As Spurs fans, we hope that this is Parker's year. If not, then I pray that Parker will have his breakthrough year as a Spur, because he's going to be an awesome player.


----------



## Luiz_Rodrigo (Dec 2, 2003)

Back to Parker´s stats...

17.4 ppg
6.5 apg
3.6 rpg
2.1 to per game


----------



## mmmdk (Jul 16, 2002)

Yes ! Let's get back to Parker´s stats :

16.5 ppg - this could go higher, say 17.8 ppg at best.
5.9 apg - not in this system and not with Brent Barry around.
3.1 rpg - just not a rebounder, only rbs are due to quickness.
1.9 to per game - read above.

Not breakout stats but I think Brent Barry was hired for a reason...CONSISTENCY !!! Parker will always be solid and sometimes even great. But never consistent - think mighty mouse.

Peace, Mike :swammi:


----------



## Rafaelaraujotody (Jul 16, 2004)

My Guess...

16.1ppg 6apg 3rpg 2topg 46fg%

I don't like the spurs... but i don't hate them either... Parker will do great but will not be the STAR he's destined to be for another 1 or 2 years... I actually think Spuers are not better than last year.. They were the best with the Pistons... Fisher is a Title Killer!


----------



## texan (Jul 10, 2003)

> Originally posted by <b>Rafaelaraujotody</b>!
> My Guess...
> 
> 16.1ppg 6apg 3rpg 2topg 46fg%
> ...


How are the Spurs not better than last years team? They return practically their whole line up but exchange Hedo for Brent Barry, Parker and Manu improve and Devin Brown is a contributer. I don't see how they could have gotten worse over this off-season. We will have to wait til next season to see if this season gels but on paper it looks like an upgrade from last year.


----------



## Rafaelaraujotody (Jul 16, 2004)

Call me crazy.. but i actually think Hedo would be great if he had stayed with the Spurs... Right now i would take him voer Barry...but that's just me... I don't like Barry that much... But... if Malone sign with the Spurs and you play Duncan at Center with Malone at PF it would be amazing! I do't think Nesterovic will improve aqs much as people say...


----------



## Matiz (Jun 5, 2003)

Parker:
18ppg, 6.5 apg, 3rpg, 2.5 TO

with more experiences Parker will certanly become more consistant- and he is only 22 and will already be playing his 4th season this year...

With Parker and Ginobili not reaching their prime yet, + Barry - Turkoglu leaving I can't see really how the Spurs could be worse than last year.


----------



## rocketsthathavespurs (Jul 17, 2004)

i think there better


----------



## hobojoe (Jun 20, 2003)

I think Parker is one of those players who will always be better than his stats show. I see him havinga very effective season, but not really a guy who will put up eye-popping stats. I think he'll be right around 16 ppg and 6 apg.

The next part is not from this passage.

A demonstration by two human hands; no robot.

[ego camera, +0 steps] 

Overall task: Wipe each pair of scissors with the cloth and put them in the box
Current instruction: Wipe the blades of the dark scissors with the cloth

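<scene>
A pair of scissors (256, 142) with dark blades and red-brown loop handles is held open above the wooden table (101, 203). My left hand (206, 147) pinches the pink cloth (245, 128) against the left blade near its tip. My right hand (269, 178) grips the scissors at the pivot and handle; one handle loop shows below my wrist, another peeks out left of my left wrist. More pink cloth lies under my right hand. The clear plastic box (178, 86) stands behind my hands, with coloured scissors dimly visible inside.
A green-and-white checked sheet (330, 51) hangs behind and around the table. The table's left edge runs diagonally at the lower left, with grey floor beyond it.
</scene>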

Nothing spectacular, but he'll be solid on both ends of the court and I think he'll show a little more consistency this year.


----------



## XxMia_9xX (Oct 5, 2002)

i think its about time parker becomes more consistent... i mean this will be his fourth year, so i dont think the his "young" excuse will work anymore. i just want him to be consistent... not 30 points 10 assist in one game, then 8 points 3 assist the next.

parkers stat

16ppg 6.7 apg 3 rpg 


btw. its good that we have barry 'cuz hedo sucked really bad in the playoffs.


----------



## texan (Jul 10, 2003)

> Originally posted by <b>XxMia_9xX</b>!
> i think its about time parker becomes more consistent... i mean this will be his fourth year, so i dont think the his "young" excuse will work anymore. i just want him to be consistent... not 30 points 10 assist in one game, then 8 points 3 assist the next.
> 
> parkers stat
> ...


I agree that this is the year Parker should become more consistent but he really is still learning the game and developing into the player he one day will become. he was basically a HSer coming into the NBA and he was a 3 or 4 year "project" so this is the year he is being expected to show his consistency. I couldnt have asked for anything more out of Parker in his first three years in the league and I expect him to be consistent this year. I've heard that he has been worken out in SA almost all summer and is ready to step his game up a notch. Hopefully its true.


----------



## Cap (Nov 5, 2003)

I have this funny feeling that Parker will never amount to more than a good PG. He's got all the tools to be a great slashing PG, but unfortunately his head isn't on straight, he can't ever seem to find his rhythm on a consistent basis. His jumper is really awful too, much much too streaky.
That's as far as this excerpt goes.